==== Excerpted records

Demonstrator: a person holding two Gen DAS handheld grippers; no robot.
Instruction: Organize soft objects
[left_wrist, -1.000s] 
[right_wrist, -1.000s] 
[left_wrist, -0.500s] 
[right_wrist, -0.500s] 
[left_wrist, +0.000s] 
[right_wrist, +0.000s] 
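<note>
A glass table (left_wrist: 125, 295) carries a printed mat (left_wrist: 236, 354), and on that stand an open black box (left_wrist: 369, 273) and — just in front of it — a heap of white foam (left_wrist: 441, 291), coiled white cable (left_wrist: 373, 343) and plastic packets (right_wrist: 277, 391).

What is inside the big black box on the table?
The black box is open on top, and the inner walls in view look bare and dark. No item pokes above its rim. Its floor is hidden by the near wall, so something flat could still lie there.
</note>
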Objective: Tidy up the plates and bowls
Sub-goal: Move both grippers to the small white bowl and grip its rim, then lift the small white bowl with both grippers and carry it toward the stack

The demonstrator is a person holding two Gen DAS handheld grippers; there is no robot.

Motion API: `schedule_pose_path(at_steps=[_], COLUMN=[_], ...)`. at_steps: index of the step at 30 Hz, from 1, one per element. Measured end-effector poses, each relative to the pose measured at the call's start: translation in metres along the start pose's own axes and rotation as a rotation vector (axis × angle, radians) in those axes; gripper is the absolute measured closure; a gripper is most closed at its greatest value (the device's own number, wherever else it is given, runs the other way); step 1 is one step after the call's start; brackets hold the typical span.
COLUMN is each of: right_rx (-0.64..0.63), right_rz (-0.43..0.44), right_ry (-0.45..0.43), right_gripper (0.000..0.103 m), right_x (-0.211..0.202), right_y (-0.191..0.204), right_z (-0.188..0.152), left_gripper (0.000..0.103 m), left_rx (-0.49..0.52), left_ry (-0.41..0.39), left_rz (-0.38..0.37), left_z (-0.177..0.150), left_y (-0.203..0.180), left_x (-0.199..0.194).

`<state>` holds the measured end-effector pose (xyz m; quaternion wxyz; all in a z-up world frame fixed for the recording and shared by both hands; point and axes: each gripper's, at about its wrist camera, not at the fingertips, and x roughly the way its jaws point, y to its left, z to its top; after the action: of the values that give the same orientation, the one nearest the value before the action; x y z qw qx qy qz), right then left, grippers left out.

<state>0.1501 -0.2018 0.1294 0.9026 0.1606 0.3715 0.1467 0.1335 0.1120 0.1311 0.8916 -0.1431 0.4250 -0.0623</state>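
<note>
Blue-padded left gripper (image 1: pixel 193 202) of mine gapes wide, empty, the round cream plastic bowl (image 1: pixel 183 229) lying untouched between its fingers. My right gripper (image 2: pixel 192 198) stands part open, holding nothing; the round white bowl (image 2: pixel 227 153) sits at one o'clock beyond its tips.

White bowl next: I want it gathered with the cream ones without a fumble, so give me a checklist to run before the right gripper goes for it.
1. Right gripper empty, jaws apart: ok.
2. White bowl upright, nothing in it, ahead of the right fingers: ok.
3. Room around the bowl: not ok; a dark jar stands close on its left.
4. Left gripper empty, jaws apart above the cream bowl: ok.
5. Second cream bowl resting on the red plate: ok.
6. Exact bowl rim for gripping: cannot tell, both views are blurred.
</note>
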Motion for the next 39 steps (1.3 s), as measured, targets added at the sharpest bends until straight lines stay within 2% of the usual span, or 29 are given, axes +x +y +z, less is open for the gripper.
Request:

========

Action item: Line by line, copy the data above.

Expected output:
Demonstrator: a person holding two Gen DAS handheld grippers; no robot.
Instruction: Organize soft objects
[left_wrist, -1.000s] 
[right_wrist, -1.000s] 
[left_wrist, -0.500s] 
[right_wrist, -0.500s] 
[left_wrist, +0.000s] 
[right_wrist, +0.000s] 
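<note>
A glass table (left_wrist: 125, 295) carries a printed mat (left_wrist: 236, 354), and on that stand an open black box (left_wrist: 369, 273) and — just in front of it — a heap of white foam (left_wrist: 441, 291), coiled white cable (left_wrist: 373, 343) and plastic packets (right_wrist: 277, 391).

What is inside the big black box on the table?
The black box is open on top, and the inner walls in view look bare and dark. No item pokes above its rim. Its floor is hidden by the near wall, so something flat could still lie there.
</note>
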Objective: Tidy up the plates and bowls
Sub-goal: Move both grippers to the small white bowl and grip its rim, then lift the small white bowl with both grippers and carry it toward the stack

The demonstrator is a person holding two Gen DAS handheld grippers; there is no robot.

Motion API: `schedule_pose_path(at_steps=[_], COLUMN=[_], ...)`. at_steps: index of the step at 30 Hz, from 1, one per element. Measured end-effector poses, each relative to the pose measured at the call's start: translation in metres along the start pose's own axes and rotation as a rotation vector (axis × angle, radians) in those axes; gripper is the absolute measured closure; a gripper is most closed at its greatest value (the device's own number, wherever else it is given, runs the other way); step 1 is one step after the call's start; brackets hold the typical span.
COLUMN is each of: right_rx (-0.64..0.63), right_rz (-0.43..0.44), right_ry (-0.45..0.43), right_gripper (0.000..0.103 m), right_x (-0.211..0.202), right_y (-0.191..0.204), right_z (-0.188..0.152), left_gripper (0.000..0.103 m), left_rx (-0.49..0.52), left_ry (-0.41..0.39), left_rz (-0.38..0.37), left_z (-0.177..0.150), left_y (-0.203..0.180), left_x (-0.199..0.194).

`<state>` holds the measured end-effector pose (xyz m; quaternion wxyz; all in a z-up world frame fixed for the recording and shared by both hands; point and axes: each gripper's, at about its wrist camera, not at the fingertips, and x roughly the way its jaws point, y to its left, z to its top; after the action: of the values that give the same orientation, the one nearest the value before the action; x y z qw qx qy qz), right then left, grippers left out.

<state>0.1501 -0.2018 0.1294 0.9026 0.1606 0.3715 0.1467 0.1335 0.1120 0.1311 0.8916 -0.1431 0.4250 -0.0623</state>
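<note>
Blue-padded left gripper (image 1: pixel 193 202) of mine gapes wide, empty, the round cream plastic bowl (image 1: pixel 183 229) lying untouched between its fingers. My right gripper (image 2: pixel 192 198) stands part open, holding nothing; the round white bowl (image 2: pixel 227 153) sits at one o'clock beyond its tips.

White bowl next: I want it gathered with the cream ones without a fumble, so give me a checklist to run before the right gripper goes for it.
1. Right gripper empty, jaws apart: ok.
2. White bowl upright, nothing in it, ahead of the right fingers: ok.
3. Room around the bowl: not ok; a dark jar stands close on its left.
4. Left gripper empty, jaws apart above the cream bowl: ok.
5. Second cream bowl resting on the red plate: ok.
6. Exact bowl rim for gripping: cannot tell, both views are blurred.
</note>
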Motion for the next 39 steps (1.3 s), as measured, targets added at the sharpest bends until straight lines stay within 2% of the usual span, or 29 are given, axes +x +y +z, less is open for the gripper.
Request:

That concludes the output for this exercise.